> [Work required] A word-for-word copy of all entries is required, without images.

> [Task inputs]

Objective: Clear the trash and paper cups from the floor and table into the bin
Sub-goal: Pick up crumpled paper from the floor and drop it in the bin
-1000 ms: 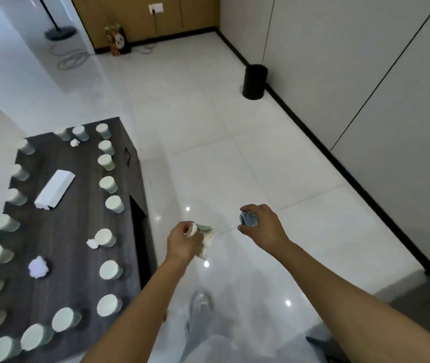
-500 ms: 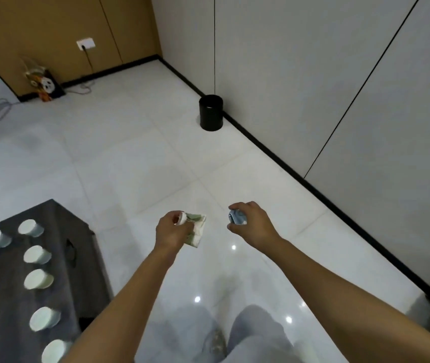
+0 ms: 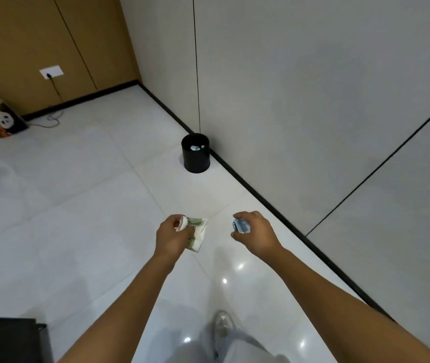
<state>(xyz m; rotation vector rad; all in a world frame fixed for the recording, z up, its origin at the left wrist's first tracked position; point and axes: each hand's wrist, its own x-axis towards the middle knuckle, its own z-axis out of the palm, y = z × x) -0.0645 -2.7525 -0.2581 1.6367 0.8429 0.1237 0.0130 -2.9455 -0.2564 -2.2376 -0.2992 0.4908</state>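
Observation:
My left hand (image 3: 170, 235) grips a crumpled white scrap (image 3: 182, 222) together with a green-and-white paper wrapper (image 3: 197, 233) that hangs to the right of the fist. My right hand (image 3: 257, 233) holds a small blue-grey crumpled piece of trash (image 3: 240, 225) in its curled fingers. Both hands are held out in front of me above the white tiled floor. The black round bin (image 3: 196, 156) stands ahead against the grey wall, with a few pale scraps visible inside it. It is still well beyond both hands.
A dark table corner (image 3: 9, 339) shows at the bottom left. A panda-printed bag (image 3: 3, 121) and a cable (image 3: 51, 121) lie by the wooden wall at the far left. My shoe (image 3: 223, 323) is on the tiles below my hands.
I have walked toward the bin, which looks larger and closer. The table with its paper cups has slid out of view to the lower left. Both hands keep their hold.

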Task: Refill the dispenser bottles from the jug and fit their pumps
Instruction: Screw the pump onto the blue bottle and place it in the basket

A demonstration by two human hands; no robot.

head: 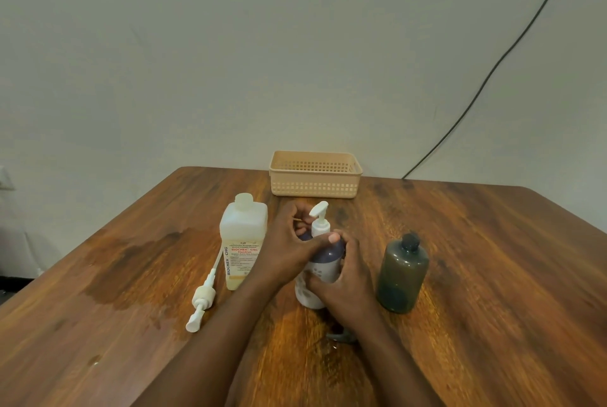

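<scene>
My left hand [289,242] is closed around the collar of the white pump [320,219], and my right hand [341,278] grips the body of the white-and-purple dispenser bottle [323,262] standing mid-table. If I twist crooked, the thread could cross and leak; squeezing too hard might tip it toward the dark green bottle [403,275] just right. The translucent jug [243,242] stands left, a loose white pump [203,298] lying beside it on the wooden table [492,308].

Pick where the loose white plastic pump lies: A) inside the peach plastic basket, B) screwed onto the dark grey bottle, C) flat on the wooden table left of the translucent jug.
C: the loose white plastic pump lies flat on the wooden table, left of the translucent jug.
</scene>
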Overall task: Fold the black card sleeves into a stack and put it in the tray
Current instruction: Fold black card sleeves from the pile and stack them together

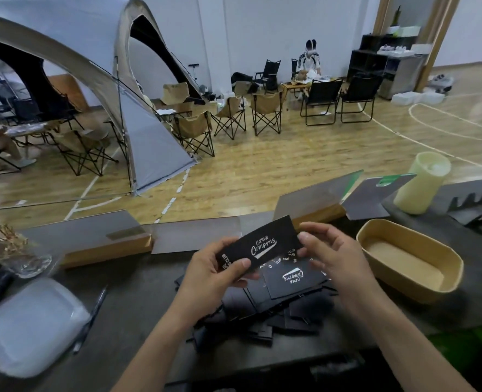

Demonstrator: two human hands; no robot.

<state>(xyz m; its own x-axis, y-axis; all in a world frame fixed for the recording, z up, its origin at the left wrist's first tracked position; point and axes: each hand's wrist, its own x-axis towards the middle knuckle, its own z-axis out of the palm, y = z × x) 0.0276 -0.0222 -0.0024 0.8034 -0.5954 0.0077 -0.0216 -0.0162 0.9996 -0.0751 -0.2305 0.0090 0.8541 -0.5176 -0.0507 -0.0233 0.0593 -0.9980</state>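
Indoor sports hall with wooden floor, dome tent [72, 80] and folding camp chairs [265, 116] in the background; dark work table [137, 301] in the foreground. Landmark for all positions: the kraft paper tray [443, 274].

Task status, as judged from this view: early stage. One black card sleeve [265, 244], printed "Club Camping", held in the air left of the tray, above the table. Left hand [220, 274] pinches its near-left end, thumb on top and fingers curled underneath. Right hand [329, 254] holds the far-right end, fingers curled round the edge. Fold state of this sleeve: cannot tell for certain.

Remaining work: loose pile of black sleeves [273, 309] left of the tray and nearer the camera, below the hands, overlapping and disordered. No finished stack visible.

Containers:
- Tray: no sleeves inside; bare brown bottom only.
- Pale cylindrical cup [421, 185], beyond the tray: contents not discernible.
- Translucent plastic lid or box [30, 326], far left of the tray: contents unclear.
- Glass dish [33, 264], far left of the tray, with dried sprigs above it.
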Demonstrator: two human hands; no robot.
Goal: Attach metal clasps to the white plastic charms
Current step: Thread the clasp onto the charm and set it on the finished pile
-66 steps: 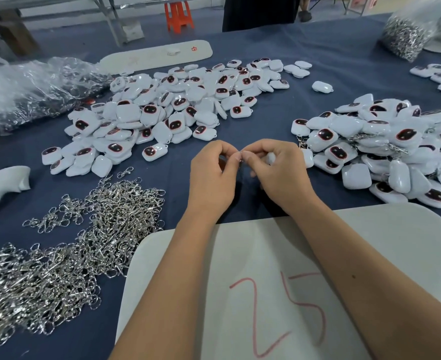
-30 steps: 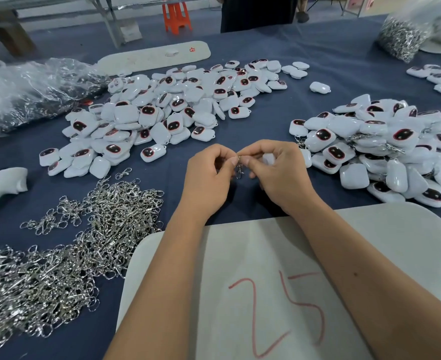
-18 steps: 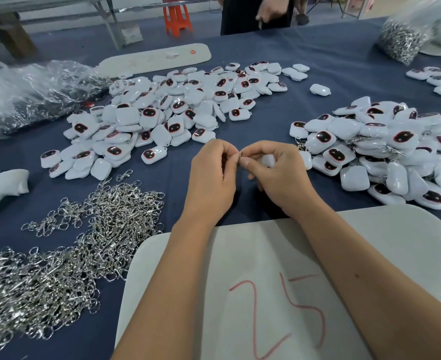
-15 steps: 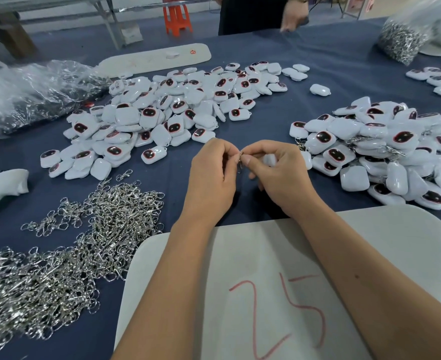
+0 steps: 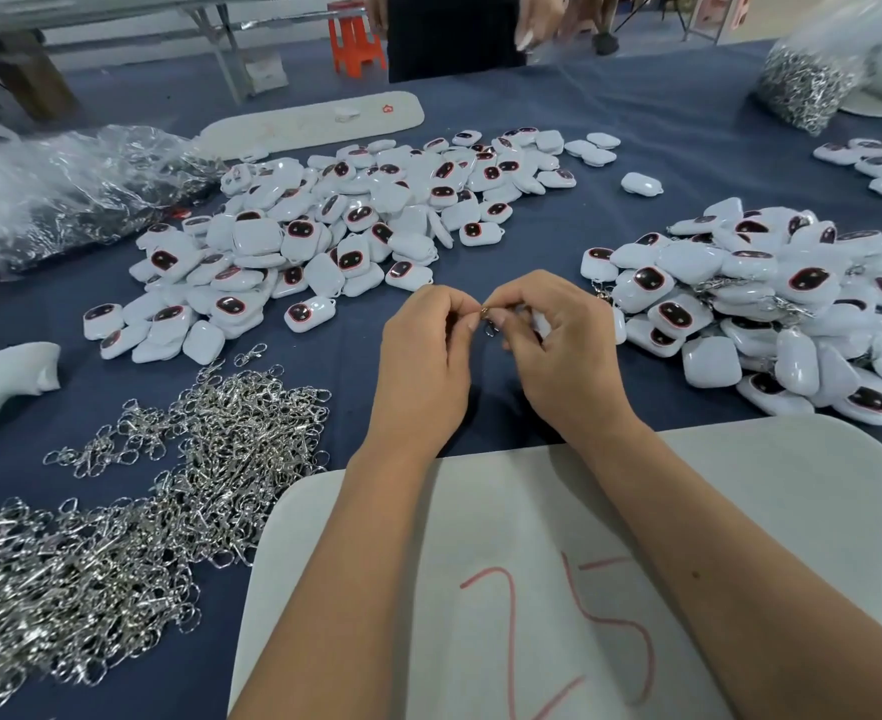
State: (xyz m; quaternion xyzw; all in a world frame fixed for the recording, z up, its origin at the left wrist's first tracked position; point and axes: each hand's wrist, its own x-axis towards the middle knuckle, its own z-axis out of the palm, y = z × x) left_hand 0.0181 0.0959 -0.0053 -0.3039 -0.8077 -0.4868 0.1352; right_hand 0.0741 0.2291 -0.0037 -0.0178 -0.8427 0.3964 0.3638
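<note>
We barely catch the clasp (image 5: 488, 324) between the pinching fingertips, too small to read its catch. The charm (image 5: 538, 320) hides inside the right hand (image 5: 558, 356). A person (image 5: 454, 33) across the table is cropped above the waist, and the left-side plastic bag (image 5: 64, 189) blurs out.

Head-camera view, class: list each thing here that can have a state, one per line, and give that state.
Left hand: fingertips pinching the metal clasp.
Right hand: curled round a white charm, pinching the clasp.
Metal clasp: held between both hands, off the table.
White charm: mostly hidden in the right hand.
Left charm pile: loose, no clasps visible.
Right charm pile: heaped, some clasps showing.
Clasp heap: loose, tangled.
</note>
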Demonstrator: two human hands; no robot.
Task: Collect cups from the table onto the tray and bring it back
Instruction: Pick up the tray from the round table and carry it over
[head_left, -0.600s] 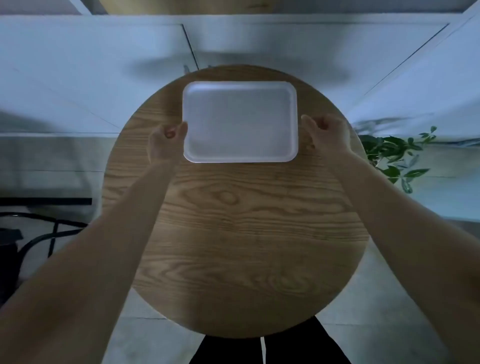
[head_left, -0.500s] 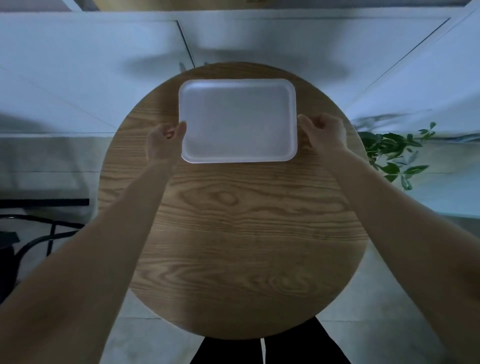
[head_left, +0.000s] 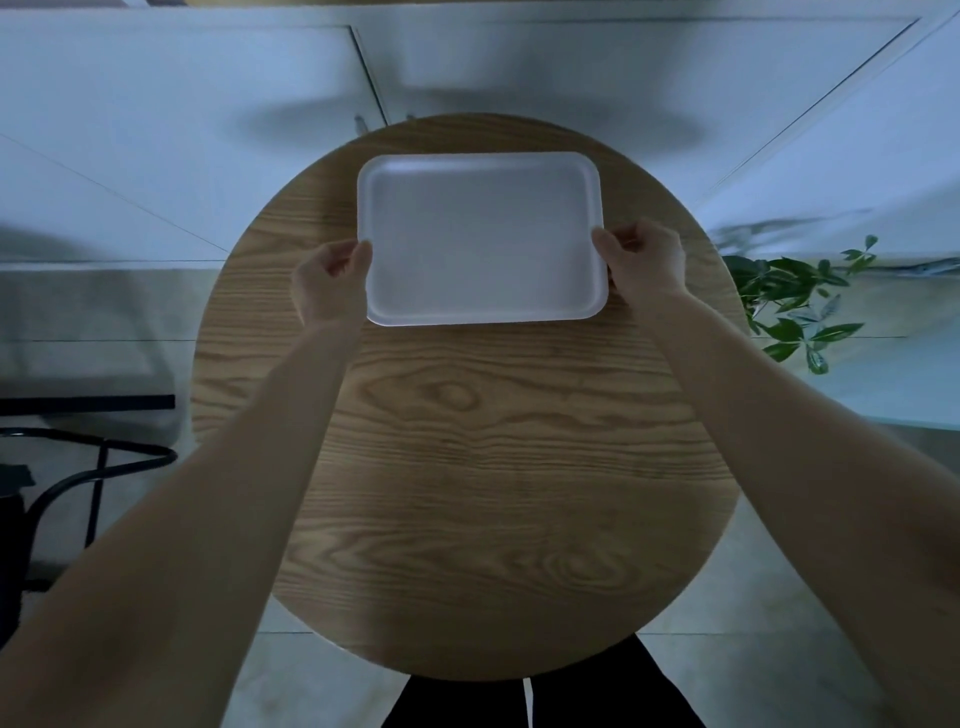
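Nearest us, the round wooden counter carries no cups. Beyond, our left hand and right hand each close a grip on a short edge of the empty white tray. We judge this the carrying step; next, keep it level.

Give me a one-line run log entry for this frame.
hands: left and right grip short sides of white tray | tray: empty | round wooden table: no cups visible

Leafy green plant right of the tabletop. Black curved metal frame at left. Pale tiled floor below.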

> [Output of the task]
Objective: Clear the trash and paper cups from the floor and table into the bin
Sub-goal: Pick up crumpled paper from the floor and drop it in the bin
-1000 ms: 
-500 ms: 
+0 ms: 
<state>(xyz m; rotation vector rad; all in a world frame fixed for the recording, z up, its origin at the left wrist's first tracked position; point and axes: each hand's wrist, its own x-axis towards the middle knuckle, its own z-axis out of the palm, y = z × x) -0.0645 -2.7525 -0.2581 1.6367 0.8429 0.1237 0.0130 -2.9455 -0.2564 -2.2376 -0.2992 0.4908</state>
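Observation:
My left hand (image 3: 170, 235) grips a crumpled white scrap (image 3: 182, 222) together with a green-and-white paper wrapper (image 3: 197, 233) that hangs to the right of the fist. My right hand (image 3: 257, 233) holds a small blue-grey crumpled piece of trash (image 3: 240, 225) in its curled fingers. Both hands are held out in front of me above the white tiled floor. The black round bin (image 3: 196, 156) stands ahead against the grey wall, with a few pale scraps visible inside it. It is still well beyond both hands.
A dark table corner (image 3: 9, 339) shows at the bottom left. A panda-printed bag (image 3: 3, 121) and a cable (image 3: 51, 121) lie by the wooden wall at the far left. My shoe (image 3: 223, 323) is on the tiles below my hands.
I have walked toward the bin, which looks larger and closer. The table with its paper cups has slid out of view to the lower left. Both hands keep their hold.
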
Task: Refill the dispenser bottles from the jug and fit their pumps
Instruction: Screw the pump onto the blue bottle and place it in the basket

A demonstration by two human hands; no robot.

head: 

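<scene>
My left hand [289,242] is closed around the collar of the white pump [320,219], and my right hand [341,278] grips the body of the white-and-purple dispenser bottle [323,262] standing mid-table. If I twist crooked, the thread could cross and leak; squeezing too hard might tip it toward the dark green bottle [403,275] just right. The translucent jug [243,242] stands left, a loose white pump [203,298] lying beside it on the wooden table [492,308].

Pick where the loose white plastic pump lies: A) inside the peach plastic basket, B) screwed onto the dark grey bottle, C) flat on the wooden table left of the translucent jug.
C: the loose white plastic pump lies flat on the wooden table, left of the translucent jug.
</scene>
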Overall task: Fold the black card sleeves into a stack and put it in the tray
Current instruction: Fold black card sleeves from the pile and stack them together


Demonstrator: two human hands; no robot.

<state>(xyz m; its own x-axis, y-axis; all in a world frame fixed for the recording, z up, its origin at the left wrist's first tracked position; point and axes: each hand's wrist, its own x-axis towards the middle knuckle, its own z-axis out of the palm, y = z × x) 0.0276 -0.0222 -0.0024 0.8034 -0.5954 0.0077 -0.0216 -0.0162 0.9996 -0.0751 -0.2305 0.0090 0.8541 -0.5176 -0.0507 -0.0233 0.0593 -0.9980</state>
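Indoor sports hall with wooden floor, dome tent [72, 80] and folding camp chairs [265, 116] in the background; dark work table [137, 301] in the foreground. Landmark for all positions: the kraft paper tray [443, 274].

Task status, as judged from this view: early stage. One black card sleeve [265, 244], printed "Club Camping", held in the air left of the tray, above the table. Left hand [220, 274] pinches its near-left end, thumb on top and fingers curled underneath. Right hand [329, 254] holds the far-right end, fingers curled round the edge. Fold state of this sleeve: cannot tell for certain.

Remaining work: loose pile of black sleeves [273, 309] left of the tray and nearer the camera, below the hands, overlapping and disordered. No finished stack visible.

Containers:
- Tray: no sleeves inside; bare brown bottom only.
- Pale cylindrical cup [421, 185], beyond the tray: contents not discernible.
- Translucent plastic lid or box [30, 326], far left of the tray: contents unclear.
- Glass dish [33, 264], far left of the tray, with dried sprigs above it.
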Demonstrator: two human hands; no robot.
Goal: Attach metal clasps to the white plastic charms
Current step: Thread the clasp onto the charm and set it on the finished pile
-66 steps: 
-30 steps: 
-18 steps: 
-15 steps: 
+0 steps: 
State: (xyz m; quaternion xyzw; all in a world frame fixed for the recording, z up, its origin at the left wrist's first tracked position; point and axes: each hand's wrist, its own x-axis towards the middle knuckle, its own z-axis out of the palm, y = z × x) left_hand 0.0181 0.0959 -0.0053 -0.3039 -0.8077 -0.4868 0.1352; right_hand 0.0741 0.2291 -0.0037 -0.0178 -0.8427 0.3964 0.3638
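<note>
We barely catch the clasp (image 5: 488, 324) between the pinching fingertips, too small to read its catch. The charm (image 5: 538, 320) hides inside the right hand (image 5: 558, 356). A person (image 5: 454, 33) across the table is cropped above the waist, and the left-side plastic bag (image 5: 64, 189) blurs out.

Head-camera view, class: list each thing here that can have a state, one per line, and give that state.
Left hand: fingertips pinching the metal clasp.
Right hand: curled round a white charm, pinching the clasp.
Metal clasp: held between both hands, off the table.
White charm: mostly hidden in the right hand.
Left charm pile: loose, no clasps visible.
Right charm pile: heaped, some clasps showing.
Clasp heap: loose, tangled.
</note>
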Demonstrator: two human hands; no robot.
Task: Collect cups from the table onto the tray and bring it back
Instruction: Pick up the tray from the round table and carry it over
[head_left, -0.600s] 
[head_left, -0.500s] 
[head_left, +0.000s] 
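Nearest us, the round wooden counter carries no cups. Beyond, our left hand and right hand each close a grip on a short edge of the empty white tray. We judge this the carrying step; next, keep it level.

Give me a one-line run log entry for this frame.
hands: left and right grip short sides of white tray | tray: empty | round wooden table: no cups visible

Leafy green plant right of the tabletop. Black curved metal frame at left. Pale tiled floor below.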

Nothing else is needed to finish the exercise.